Recently Google announced its first data center in Latin America was to be built in Chile. While the motives were probably just to boost the Internet giant's profile in the region, it highlights the fact that Latino tech is now a force worth taking note of.
Many experts are talking about the rise of the ‘TechnoLatinas'; the investors, entrepreneurs and start-ups are spreading like wildfire across the region. "The tech boom in the U.S. has ignited the imaginations of entrepreneurs in Latin America," Juan Pablo Capello, a Miami-based entrepreneur told ABC. There is no one hub - there are dozens, springing up in Mexico, Argentina, even Colombia, Panama and Chile. Many count Miami as the potential ‘Latin Silicon Valley'.
Miami & Mexico
The US city, known as the ‘Capital of Latin America' is a natural bridge between Latino businesses and the rest of the US, with several tech companies based there, and a number of events hosted in the city in recent years. And, being the in the US, there's less red-tape involved with starting a business.
Moving further south, Mexico is the easiest country in Latin America to do business in -a fact which is no doubt helping spur its outsourcing sector. Guadalajara, Monterrey and Mexico City all boast a range of start-up companies. Each has its own speciality - Guadalajara boasts development in biotech, nanotechnology, mechatronics, ICT and health science; IBM has opened an Innovation Center in the capital along with a number of events; while website builder Sidengo and the food ordering platform Atumesa are both based in Monterry.

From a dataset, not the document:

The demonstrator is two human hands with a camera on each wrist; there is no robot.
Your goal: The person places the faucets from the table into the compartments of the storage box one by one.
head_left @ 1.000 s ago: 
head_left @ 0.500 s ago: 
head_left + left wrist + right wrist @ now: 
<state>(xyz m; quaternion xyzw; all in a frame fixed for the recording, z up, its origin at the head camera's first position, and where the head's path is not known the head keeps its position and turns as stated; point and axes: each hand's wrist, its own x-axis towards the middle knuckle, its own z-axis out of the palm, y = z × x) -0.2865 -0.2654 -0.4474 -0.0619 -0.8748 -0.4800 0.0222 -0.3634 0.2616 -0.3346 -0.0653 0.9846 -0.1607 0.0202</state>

Brazil, as the biggest kid on the block, obviously hasn't missed a trick when it comes to technology. Last year a new $2.2bn initiative was created to invest in 75,000 science and technology scholarships by the end of 2014, and there are now a number of tech hubs that are thriving. As the capital, São Paolo is a hive for most sectors, technology included. Rio has been called the ‘Silicon Beach', and is home to Hotel Urbano, Brazil's No. 1 travel site, and Peixe Urbano, a Groupon-style deals site, while Microsoft plan to spend $100 million on a new Rio-based tech center. Recife and Belo Horizonte are also nurturing their own tech industry.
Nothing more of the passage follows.